*WHAT YOU HAVE TO DO*
Reproduce, exactly and in full, the lines from the one with "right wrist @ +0" through the one with "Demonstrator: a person" in the data below; drop pictures.

*** Block opens ***

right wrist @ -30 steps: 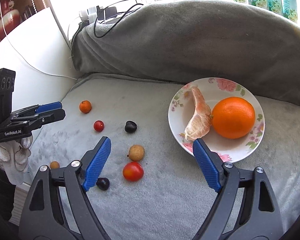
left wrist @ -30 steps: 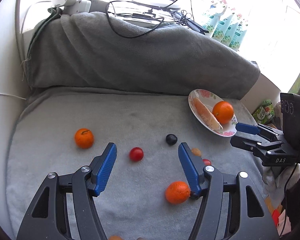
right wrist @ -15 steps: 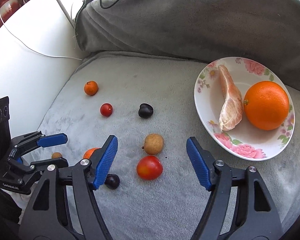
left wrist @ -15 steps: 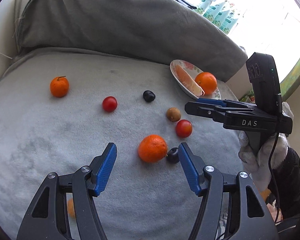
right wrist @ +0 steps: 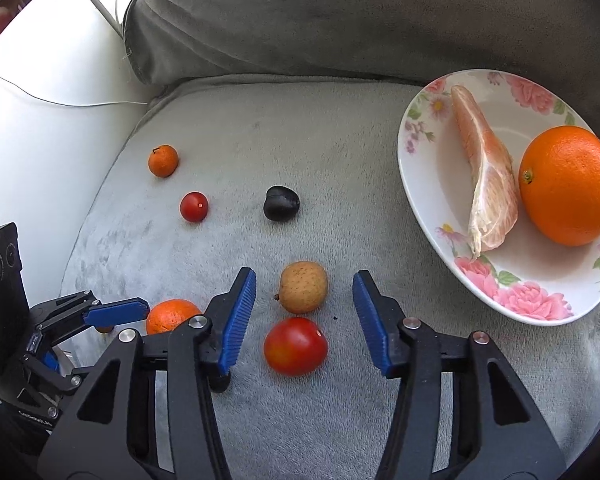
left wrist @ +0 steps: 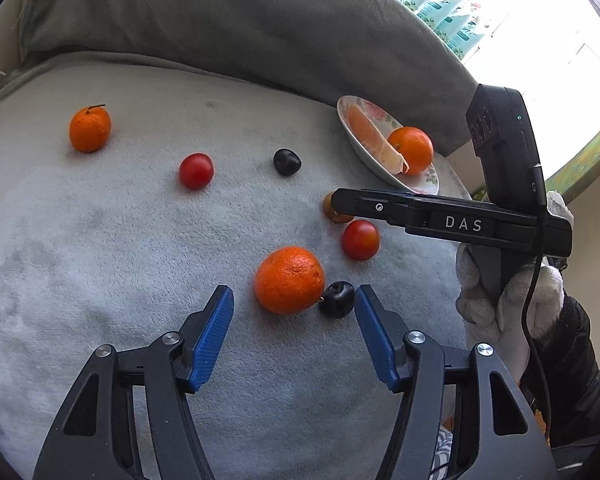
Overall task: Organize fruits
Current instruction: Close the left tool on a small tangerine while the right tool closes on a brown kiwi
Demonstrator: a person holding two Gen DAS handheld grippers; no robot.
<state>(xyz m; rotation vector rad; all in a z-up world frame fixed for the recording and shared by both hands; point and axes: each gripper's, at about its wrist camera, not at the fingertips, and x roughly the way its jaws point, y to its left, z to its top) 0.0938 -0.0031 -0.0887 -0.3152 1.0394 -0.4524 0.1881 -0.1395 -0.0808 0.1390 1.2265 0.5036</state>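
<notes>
Step in hand: approach for pick, both tools spread wide, nothing grasped.

Right gripper (right wrist: pixel 304 320) hovers over brown longan-like fruit (right wrist: pixel 303 287) and red tomato (right wrist: pixel 296 346), both between its jaws (which one is target, cannot tell).

Left gripper (left wrist: pixel 294 322) frames mandarin (left wrist: pixel 289 280), with dark cherry (left wrist: pixel 337 299) touching it on right.

Next move calls for: lower, centre on one fruit only, close gently; round fruit probably rolls on soft grey blanket (right wrist: pixel 340 128).

Likely goal: floral plate (right wrist: pixel 432 184), far right, holding orange (right wrist: pixel 568 184) and peeled segment (right wrist: pixel 488 184).

Both wrist views overlook the same blanket (left wrist: pixel 100 240) closely.
</notes>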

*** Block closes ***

*RESULT OF THIS EXERCISE*
right wrist @ +0 steps: 
left wrist @ +0 steps: 
Overall task: Organize fruits
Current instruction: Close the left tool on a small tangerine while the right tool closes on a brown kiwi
Demonstrator: a person holding two Gen DAS handheld grippers; no robot.

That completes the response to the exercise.